AThe host calls both servers simultaneously and merges results
BThe first server registered wins — silently
CThe host raises an error and aborts the agent run
DThe LLM is prompted to disambiguate before the call is made
The host does not merge results or ask the LLM to choose. There is no automatic ambiguity resolution in the base MCP protocol.
Without namespacing, the host's internal tool map uses tool name as key and simply overwrites the first entry with the second. This is a silent bug — the wrong server gets called with no error.

3. Which load balancing strategy should you use when your tool calls have highly variable latency (some take 10 ms, others 2 seconds)?

ARound-robin, because it's stateless and predictable
BLeast-connections, because slow calls won't saturate one instance
CRandom selection to avoid any pattern
DStatic routing, because latency doesn't affect the correct server choice
Round-robin doesn't account for in-flight call count. If one instance has 5 slow calls running, round-robin will still send new calls to it at the same rate as an idle instance.
Least-connections tracks in-flight call count per instance and prefers the least-loaded one. When calls vary from 10 ms to 2 s, this prevents a single instance from becoming a bottleneck.

4. What is the key advantage of the hierarchical topology over fan-out?

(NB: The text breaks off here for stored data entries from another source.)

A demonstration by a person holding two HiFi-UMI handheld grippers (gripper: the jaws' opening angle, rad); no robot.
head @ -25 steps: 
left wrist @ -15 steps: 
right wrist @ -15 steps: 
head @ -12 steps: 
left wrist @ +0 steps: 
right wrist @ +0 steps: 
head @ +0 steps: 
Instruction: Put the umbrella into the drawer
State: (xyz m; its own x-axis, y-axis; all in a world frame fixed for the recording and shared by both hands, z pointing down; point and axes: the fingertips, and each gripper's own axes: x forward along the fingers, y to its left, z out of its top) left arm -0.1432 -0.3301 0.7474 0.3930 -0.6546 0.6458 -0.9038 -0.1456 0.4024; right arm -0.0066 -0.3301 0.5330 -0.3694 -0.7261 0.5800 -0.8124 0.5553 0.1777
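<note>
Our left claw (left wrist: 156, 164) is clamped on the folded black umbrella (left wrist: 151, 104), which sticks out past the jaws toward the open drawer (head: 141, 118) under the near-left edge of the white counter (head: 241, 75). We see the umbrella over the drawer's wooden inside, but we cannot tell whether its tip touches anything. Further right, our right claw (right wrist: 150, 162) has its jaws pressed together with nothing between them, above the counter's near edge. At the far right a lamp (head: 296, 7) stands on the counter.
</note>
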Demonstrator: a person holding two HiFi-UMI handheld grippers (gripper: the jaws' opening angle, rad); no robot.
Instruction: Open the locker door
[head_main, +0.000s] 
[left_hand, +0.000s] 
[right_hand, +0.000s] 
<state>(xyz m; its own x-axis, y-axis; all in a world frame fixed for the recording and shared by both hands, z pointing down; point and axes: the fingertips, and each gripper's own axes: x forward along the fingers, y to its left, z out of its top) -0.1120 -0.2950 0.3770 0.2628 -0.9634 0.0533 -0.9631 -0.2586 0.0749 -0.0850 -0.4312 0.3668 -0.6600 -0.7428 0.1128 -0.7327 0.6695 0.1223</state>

AIt is faster because there are fewer server processes to start
BIt allows pipeline-style sequential processing
CThe supervisor server exposes abstract tools, hiding sub-server complexity from the LLM
DIt automatically handles tool name collisions without explicit namespacing
Hierarchical topology does not reduce process count or enable sequential processing. It actually adds a network hop compared to fan-out, making it slightly slower.
The supervisor server presents a simplified API (e.g., analyze_entity) to the LLM while internally calling multiple sub-servers. This reduces tool list size and hides internal orchestration complexity.

5. In TracedMCPHost, why is in_flight decremented in a finally block rather than in the success path only?

APython requires finally for any variable decrement
BIf the call throws an exception, the counter must still be decremented or it leaks permanently
Cfinally runs faster than the success path for numeric operations
DTo prevent the health check loop from reading a stale counter value
Python has no such requirement — finally is a design choice here, not a language constraint.
If the tool call throws, Python will skip any code after the raise in the try block. Without finally, the counter stays permanently incremented — the least-connections strategy will think the instance is busy forever and route around it, effectively removing it from the pool.

6. (Bonus) Your intent classifier returns ["db"] for a query, but the correct answer also needs the ml server. The agent fails. What is the safest default fix?

AAlways show all tools, ignoring the classifier
BFall back to the full tool list when the classifier returns fewer than N servers
CRun the classifier three times and take a majority vote
DAdd a retry loop that re-classifies if the agent hits an error
Always showing all tools defeats the purpose of intent routing and re-introduces the tool list noise problem.
A conservative threshold (e.g., "if classifier returns fewer than 2 servers, show all tools") preserves the benefits of intent routing for common cases while gracefully degrading for ambiguous queries. This is safer than retrying, which adds latency and may loop.